Manage access to standard clusters

This document explains how to manage permissions for standard clusters in Google Distributed Cloud (GDC) air-gapped using the gdcloud CLI. Standard clusters are project-scoped, configurable Kubernetes environments with minimal default services that offer greater flexibility and control for custom workloads.

For more information about standard clusters and other cluster types, see Kubernetes cluster configurations.

This page is for audiences within the application operator group, such as developer operations or data scientists, who need to manage and secure resources within GDC projects. For more information, see Audiences for GDC air-gapped documentation.

Before you begin

  • Ask your Organization IAM Admin to grant you the Project IAM Admin (project-iam-admin) role. For more information on roles, see Role definitions.
  • Install the gdcloud CLI if you haven't already.

Grant permissions for standard cluster access

A user with the Project IAM Admin (project-iam-admin) role performs the following steps to grant other users the necessary roles for managing access within standard clusters:

  1. Sign in with your configured identity provider using the gdcloud CLI.

  2. Grant the user the Cluster Admin (cluster-admin) role for the project. This command binds the user to the role, allowing them to manage access within the standard cluster.

    See Predefined role descriptions and Role definitions for projects for more information about the roles.

    gdcloud projects add-iam-policy-binding PROJECT \
  --role=ROLE \
  --member=user:USER_ACCOUNT

    Replace the following variables:

    • PROJECT: the name of the project where the standard cluster exists.
    • ROLE: the name of the role you want to grant (such as cluster-admin or cluster-developer).
    • USER_ACCOUNT: the user account for which you want to grant the role, including the identity provider prefix associated with your organization (such as idpprefix-user@example.com). The specific prefix used depends on your organization's IdP configuration. See Connect to an identity provider for more information.

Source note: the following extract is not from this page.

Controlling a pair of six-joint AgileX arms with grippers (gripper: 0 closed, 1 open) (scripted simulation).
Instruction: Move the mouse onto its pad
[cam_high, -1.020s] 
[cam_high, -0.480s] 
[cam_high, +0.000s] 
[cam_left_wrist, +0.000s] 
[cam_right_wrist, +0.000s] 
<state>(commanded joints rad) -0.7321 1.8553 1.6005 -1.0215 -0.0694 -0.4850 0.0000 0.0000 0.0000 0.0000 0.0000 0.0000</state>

    The following example grants the Cluster Admin role to user@example.com, assuming the identity provider prefix is fop- for project foo:

    gdcloud projects add-iam-policy-binding foo \
  --role=cluster-admin \
  --member=user:fop-user@example.com

Manage access within the standard cluster

A user who was granted the cluster-admin role in the previous section performs the following steps:

  1. Sign in with your configured identity provider using the gdcloud CLI.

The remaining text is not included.